> **Given information**:
+===+

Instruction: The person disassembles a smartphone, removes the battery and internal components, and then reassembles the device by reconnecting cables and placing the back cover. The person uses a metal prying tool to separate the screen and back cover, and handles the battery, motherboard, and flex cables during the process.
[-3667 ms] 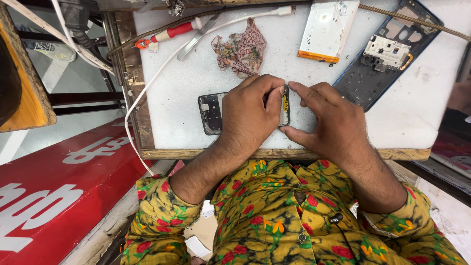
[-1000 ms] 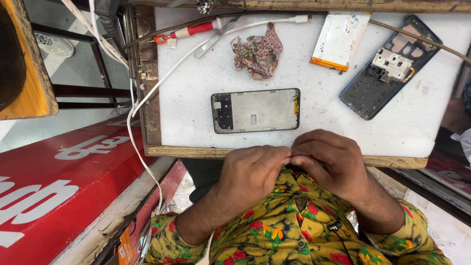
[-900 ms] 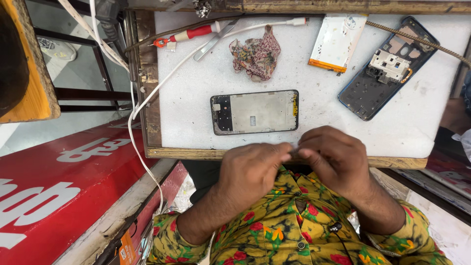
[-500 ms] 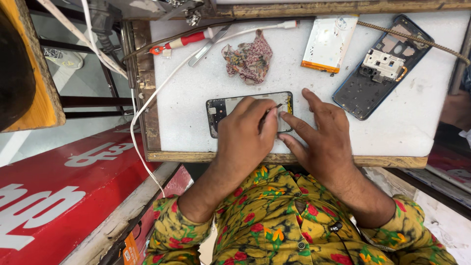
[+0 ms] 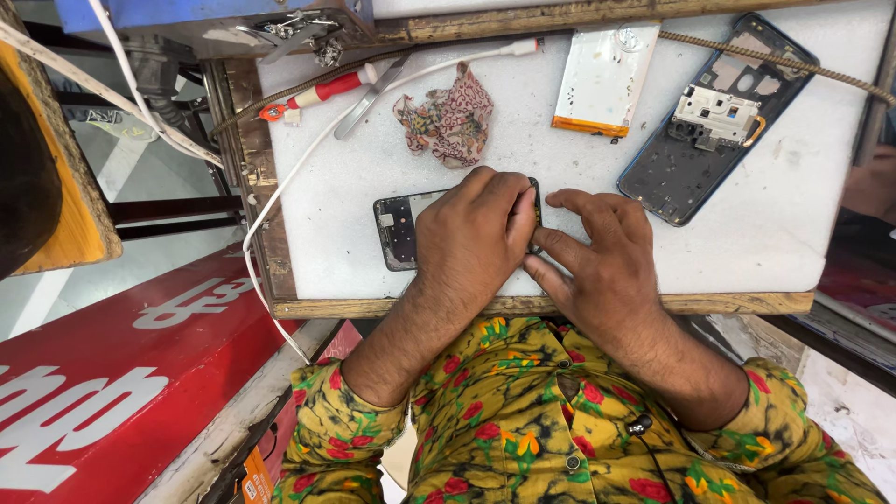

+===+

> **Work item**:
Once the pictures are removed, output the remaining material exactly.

> **Result for this task**:
Instruction: The person disassembles a smartphone, removes the battery and internal components, and then reassembles the device by reconnecting cables and placing the back cover. The person uses a metal prying tool to separate the screen and back cover, and handles the battery, motherboard, and flex cables during the process.
[-3667 ms] 
[-1000 ms] 
[-900 ms] 
[-500 ms] 
[+0 ms] 

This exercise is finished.